US 11,748,612 B2
Neural processing device and operation method thereof
Youngjoo Lee, Pohang-si (KR); Sunggu Lee, Pohang-si (KR); Minho Ha, Pohang-si (KR); and Younghoon Byun, Pohang-si (KR)
Assigned to POSTECH ACADEMY-INDUSTRY FOUNDATION, Gyeonsangbuk-do (KR)
Filed by Postech Academy-Industry Foundation, Pohang-si (KR)
Filed on Apr. 11, 2019, as Appl. No. 16/381,200.
Claims priority of application No. 10-2018-0116612 (KR), filed on Sep. 28, 2018.
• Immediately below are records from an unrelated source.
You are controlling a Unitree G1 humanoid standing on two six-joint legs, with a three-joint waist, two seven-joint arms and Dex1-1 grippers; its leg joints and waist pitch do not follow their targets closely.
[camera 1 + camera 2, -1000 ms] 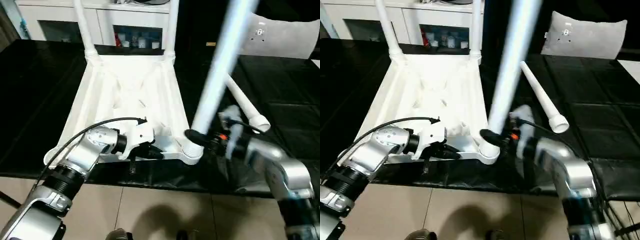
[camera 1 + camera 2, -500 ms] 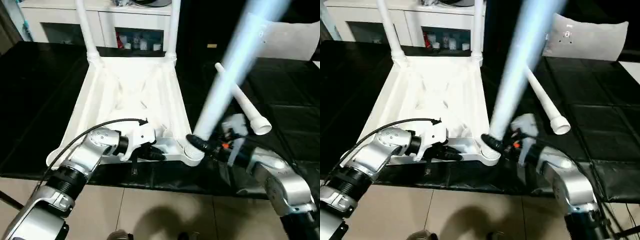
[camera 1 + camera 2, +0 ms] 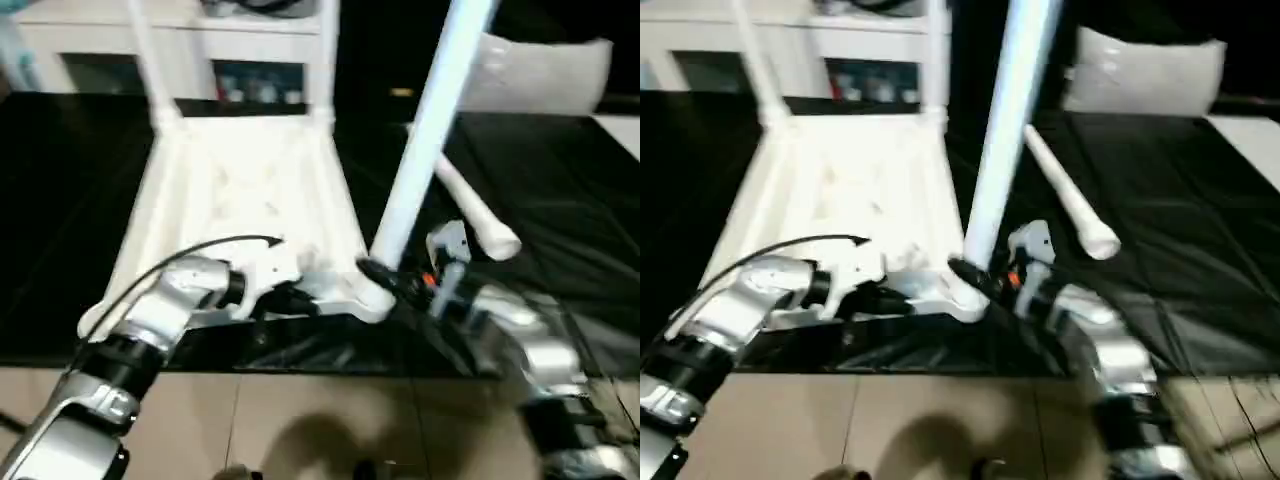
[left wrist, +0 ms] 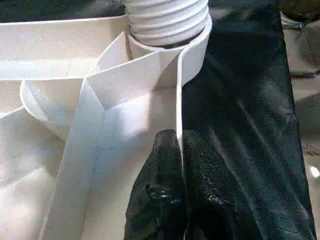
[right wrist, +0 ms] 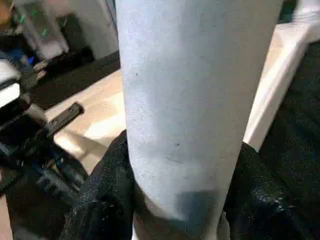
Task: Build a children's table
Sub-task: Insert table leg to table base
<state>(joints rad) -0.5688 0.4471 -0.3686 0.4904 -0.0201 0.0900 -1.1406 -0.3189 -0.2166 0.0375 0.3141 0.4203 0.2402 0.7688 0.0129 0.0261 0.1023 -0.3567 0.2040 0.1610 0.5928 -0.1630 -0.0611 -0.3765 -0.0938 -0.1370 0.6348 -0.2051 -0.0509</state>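
Right now I am working over the black-covered worktop, where the large white ribbed plastic tabletop is lying upside down with two legs already standing in its far sockets. My right tool is gripping the long white tapered leg near its base, seating it in the near corner socket; I judge it needs keeping upright while pressing down. My left tool is pinching the tabletop's thin rim, steadying it. One spare white leg is lying just beside, possibly crowding my right arm.
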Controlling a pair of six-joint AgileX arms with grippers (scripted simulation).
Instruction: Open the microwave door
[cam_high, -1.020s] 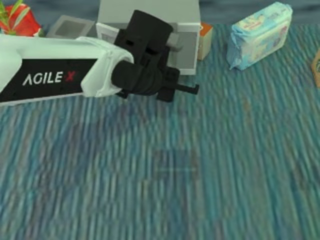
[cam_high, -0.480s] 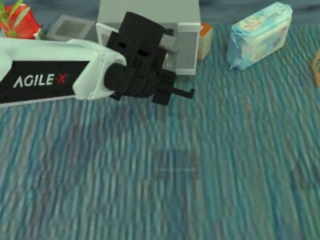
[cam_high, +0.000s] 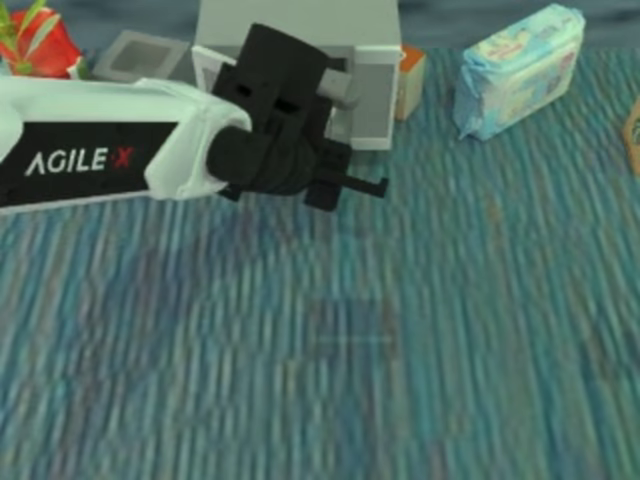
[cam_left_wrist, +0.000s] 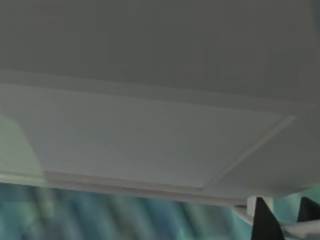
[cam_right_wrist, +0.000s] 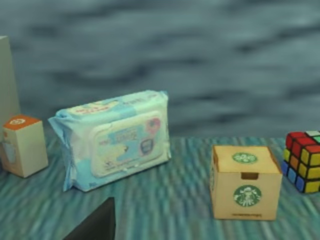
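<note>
Microwave (cam_high: 300, 25) was seen at the frame's top centre; microwave door (cam_high: 365, 95) was partly swung out. Left gripper (cam_high: 372, 186) was positioned just below it, fingers (cam_left_wrist: 263, 222) narrowly parted at the handle (cam_left_wrist: 300, 229); contact couldn't be confirmed.

A flat silver-grey microwave door (cam_left_wrist: 150, 140) fills most of the frame. Blurred teal bench (cam_left_wrist: 125, 220) runs beneath. Dark pincer fingertips (cam_left_wrist: 265, 222) straddle a pale bar handle (cam_left_wrist: 295, 229), lower right.

My left gripper (cam_high: 372, 187) has pulled back toward the tabletop's left edge over the last second, and the microwave door (cam_high: 365, 105) has swung slightly further out with it.
</note>
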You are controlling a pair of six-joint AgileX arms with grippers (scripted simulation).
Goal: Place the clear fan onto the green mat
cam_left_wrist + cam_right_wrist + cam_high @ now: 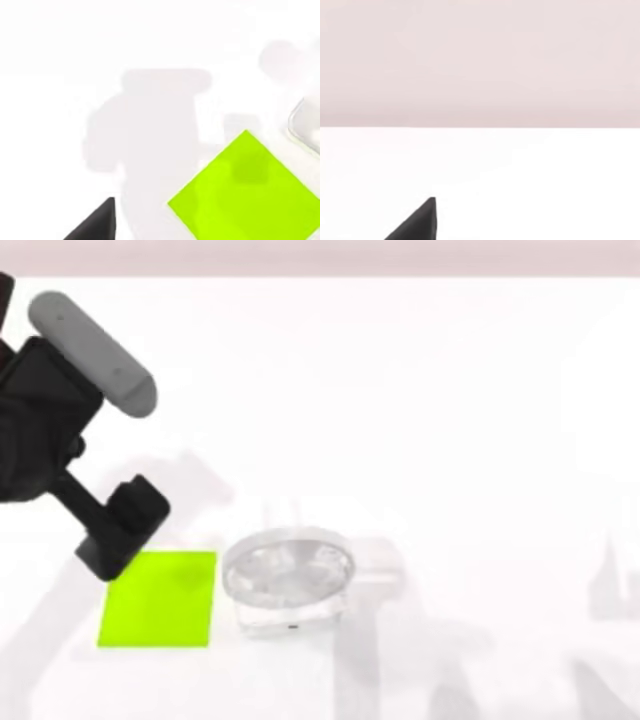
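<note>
The clear fan (288, 570) lies on the table with its round grille face up, just right of the green mat (160, 598) and off it. My left gripper (120, 530) hovers over the mat's far left corner, open and holding nothing. In the left wrist view the mat (245, 185) fills the lower right, a sliver of the fan (306, 125) shows at the edge, and one dark fingertip (102, 220) pokes in. My right arm is outside the top view. Its wrist view shows only one dark fingertip (422, 220) over bare table.
The white table (450, 440) runs to a pale wall (320, 255) at the back. Faint grey shadows of the arms fall across the tabletop around the fan and mat.
</note>
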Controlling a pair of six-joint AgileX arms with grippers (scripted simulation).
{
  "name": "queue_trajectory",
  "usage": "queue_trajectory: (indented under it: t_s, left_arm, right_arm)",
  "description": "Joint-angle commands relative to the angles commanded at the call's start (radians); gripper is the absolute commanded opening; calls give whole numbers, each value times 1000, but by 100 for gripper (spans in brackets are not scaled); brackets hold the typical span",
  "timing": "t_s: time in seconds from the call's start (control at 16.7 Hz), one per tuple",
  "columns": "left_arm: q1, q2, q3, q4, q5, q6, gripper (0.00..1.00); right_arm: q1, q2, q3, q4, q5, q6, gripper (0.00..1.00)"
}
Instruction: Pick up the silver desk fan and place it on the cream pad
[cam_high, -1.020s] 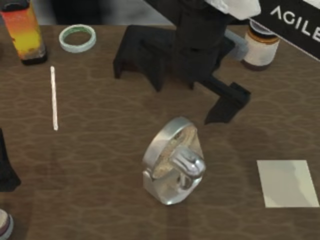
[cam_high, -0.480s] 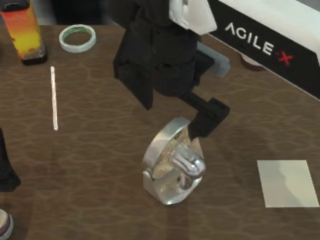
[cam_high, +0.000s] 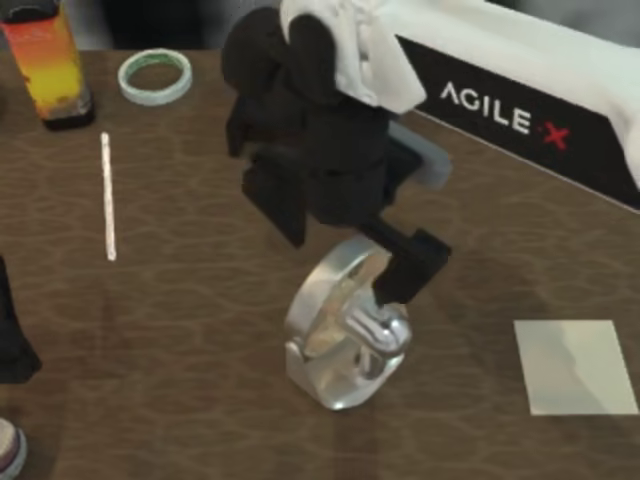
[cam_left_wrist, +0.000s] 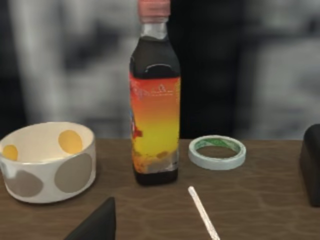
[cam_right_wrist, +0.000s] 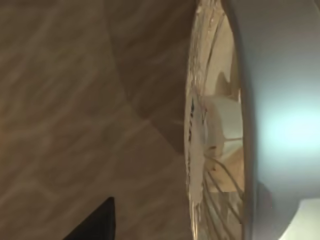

Prior Publication US 2020/0104701 A1, Apr. 2, 2020
Int. Cl. G06N 3/08 (2023.01); G06N 5/04 (2023.01)
CPC G06N 3/08 (2013.01) [G06N 5/04 (2013.01)] 16 Claims
OG exemplary drawing
 
1. A neural processing device comprising:
a processor configured to execute computer-readable instructions stored in a memory such that the processor is configured to cause the neural processing device to,
perform a preprocessing on input data to determine a noise characteristic of the input data,
select one of a plurality of neural networks and weights associated therewith based on the noise characteristic and with reference to a weight table, the weight table stored in a memory and including a noise characteristic field, a neural network field, and a weight address field, the plurality of neural networks being neural networks previously learned based on various input data including various noise characteristics, and
perform inference on the input data based on the selected weights corresponding to the selected neural network,
wherein the processor includes a first neural network used to perform the preprocessing, and the selected neural network used to perform the inference as a second neural network, and the first neural network includes fewer layers and fewer neurons than the second neural network,
wherein the noise characteristic comprises a noise type and a noise degree of the input data, and
wherein the processor is further configured to learn weights corresponding to each of the plurality of neural networks based on input data including noise corresponding to a combination of the noise type and the noise degree and perform the inference based on the learned weights.